→ Aim of the task: Starting at the line that contains "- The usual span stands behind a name", return each line exactly as written until the listing below ends, and return no other line.

________

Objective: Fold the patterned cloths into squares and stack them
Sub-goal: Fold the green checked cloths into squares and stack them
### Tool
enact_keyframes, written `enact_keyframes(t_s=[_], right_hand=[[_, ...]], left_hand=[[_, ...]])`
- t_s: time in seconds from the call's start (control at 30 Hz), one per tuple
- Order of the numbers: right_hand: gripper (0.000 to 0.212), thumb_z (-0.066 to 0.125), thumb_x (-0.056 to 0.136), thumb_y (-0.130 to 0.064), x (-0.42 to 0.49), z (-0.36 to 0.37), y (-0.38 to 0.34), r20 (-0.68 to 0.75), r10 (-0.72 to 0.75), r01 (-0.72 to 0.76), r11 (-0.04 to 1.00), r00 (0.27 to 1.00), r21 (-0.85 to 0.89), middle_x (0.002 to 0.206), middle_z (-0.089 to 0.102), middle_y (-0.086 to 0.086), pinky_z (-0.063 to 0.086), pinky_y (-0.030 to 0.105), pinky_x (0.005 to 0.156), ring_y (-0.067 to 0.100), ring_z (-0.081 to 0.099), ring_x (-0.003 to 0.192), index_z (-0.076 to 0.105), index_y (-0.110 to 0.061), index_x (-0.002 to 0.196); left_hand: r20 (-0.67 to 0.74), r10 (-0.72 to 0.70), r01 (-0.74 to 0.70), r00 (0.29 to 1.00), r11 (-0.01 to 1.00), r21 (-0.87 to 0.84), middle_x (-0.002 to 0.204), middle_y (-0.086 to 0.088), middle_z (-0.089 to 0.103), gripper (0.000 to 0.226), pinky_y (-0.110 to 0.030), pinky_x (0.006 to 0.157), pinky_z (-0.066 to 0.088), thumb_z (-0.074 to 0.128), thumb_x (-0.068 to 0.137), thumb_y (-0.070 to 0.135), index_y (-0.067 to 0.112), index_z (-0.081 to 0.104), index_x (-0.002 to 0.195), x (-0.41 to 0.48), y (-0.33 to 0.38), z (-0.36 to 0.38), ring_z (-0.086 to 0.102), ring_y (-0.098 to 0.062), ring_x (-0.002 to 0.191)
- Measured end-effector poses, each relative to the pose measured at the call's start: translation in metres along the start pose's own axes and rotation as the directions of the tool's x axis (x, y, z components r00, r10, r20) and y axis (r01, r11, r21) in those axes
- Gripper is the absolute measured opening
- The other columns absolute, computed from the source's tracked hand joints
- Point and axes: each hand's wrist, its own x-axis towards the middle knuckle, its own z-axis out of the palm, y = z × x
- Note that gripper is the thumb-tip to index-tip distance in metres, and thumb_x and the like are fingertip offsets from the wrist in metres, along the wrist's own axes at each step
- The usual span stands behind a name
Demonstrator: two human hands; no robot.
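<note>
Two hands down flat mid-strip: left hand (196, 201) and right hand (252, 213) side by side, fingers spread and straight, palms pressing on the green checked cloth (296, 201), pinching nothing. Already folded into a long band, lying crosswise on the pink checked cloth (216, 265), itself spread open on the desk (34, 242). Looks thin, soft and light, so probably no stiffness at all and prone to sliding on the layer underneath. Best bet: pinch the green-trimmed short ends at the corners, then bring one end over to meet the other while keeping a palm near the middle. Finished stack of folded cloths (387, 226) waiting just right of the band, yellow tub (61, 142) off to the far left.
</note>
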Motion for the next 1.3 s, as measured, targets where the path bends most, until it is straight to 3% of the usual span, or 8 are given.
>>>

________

→ Answer for this exercise:
- The usual span stands behind a name
Demonstrator: two human hands; no robot.
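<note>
Two hands down flat mid-strip: left hand (196, 201) and right hand (252, 213) side by side, fingers spread and straight, palms pressing on the green checked cloth (296, 201), pinching nothing. Already folded into a long band, lying crosswise on the pink checked cloth (216, 265), itself spread open on the desk (34, 242). Looks thin, soft and light, so probably no stiffness at all and prone to sliding on the layer underneath. Best bet: pinch the green-trimmed short ends at the corners, then bring one end over to meet the other while keeping a palm near the middle. Finished stack of folded cloths (387, 226) waiting just right of the band, yellow tub (61, 142) off to the far left.
</note>
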Motion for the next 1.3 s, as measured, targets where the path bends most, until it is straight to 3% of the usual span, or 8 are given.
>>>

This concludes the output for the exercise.